EXERCISE DIRECTIONS -> Transcribe all of the data verbatim, please, and leave out its pictures.

GIVEN DATA ->
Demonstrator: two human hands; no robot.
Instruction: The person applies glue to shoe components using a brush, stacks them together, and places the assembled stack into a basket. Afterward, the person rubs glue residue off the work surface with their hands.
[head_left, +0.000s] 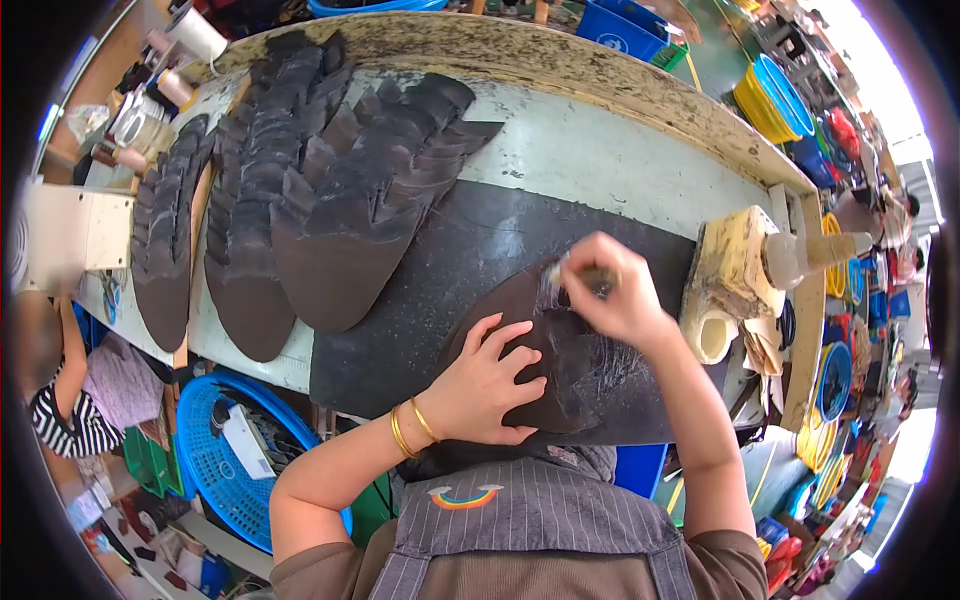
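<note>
My left hand (487, 388) lies with its fingers spread on a dark brown, rounded, leather-like piece (560, 395). My right hand (617, 290) is closed over the upper edge of that piece. It grips a small tool with a pale tip, mostly hidden by the fingers, which looks like a brush. Glossy streaks mark the piece near that hand. Beneath lies a black work mat (375, 365). To the left, overlapping dark brown pieces are fanned out in long rows, a wide row (335, 270), a middle row (245, 305) and a narrow row (160, 300).
A raised wooden rim (560, 55) borders the far side of the table. At the right stand a stained yellowish block (735, 255), a plastic bottle (815, 258) and a white roll (712, 338). A blue basket (215, 460) is below left, near another person's arm (72, 350).
</note>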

EXERCISE SOLUTION ->
Demonstrator: two human hands; no robot.
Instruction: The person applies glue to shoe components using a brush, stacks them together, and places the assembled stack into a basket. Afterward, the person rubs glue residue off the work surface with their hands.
[head_left, +0.000s] 
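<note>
My left hand (487, 388) lies with its fingers spread on a dark brown, rounded, leather-like piece (560, 395). My right hand (617, 290) is closed over the upper edge of that piece. It grips a small tool with a pale tip, mostly hidden by the fingers, which looks like a brush. Glossy streaks mark the piece near that hand. Beneath lies a black work mat (375, 365). To the left, overlapping dark brown pieces are fanned out in long rows, a wide row (335, 270), a middle row (245, 305) and a narrow row (160, 300).
A raised wooden rim (560, 55) borders the far side of the table. At the right stand a stained yellowish block (735, 255), a plastic bottle (815, 258) and a white roll (712, 338). A blue basket (215, 460) is below left, near another person's arm (72, 350).
</note>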

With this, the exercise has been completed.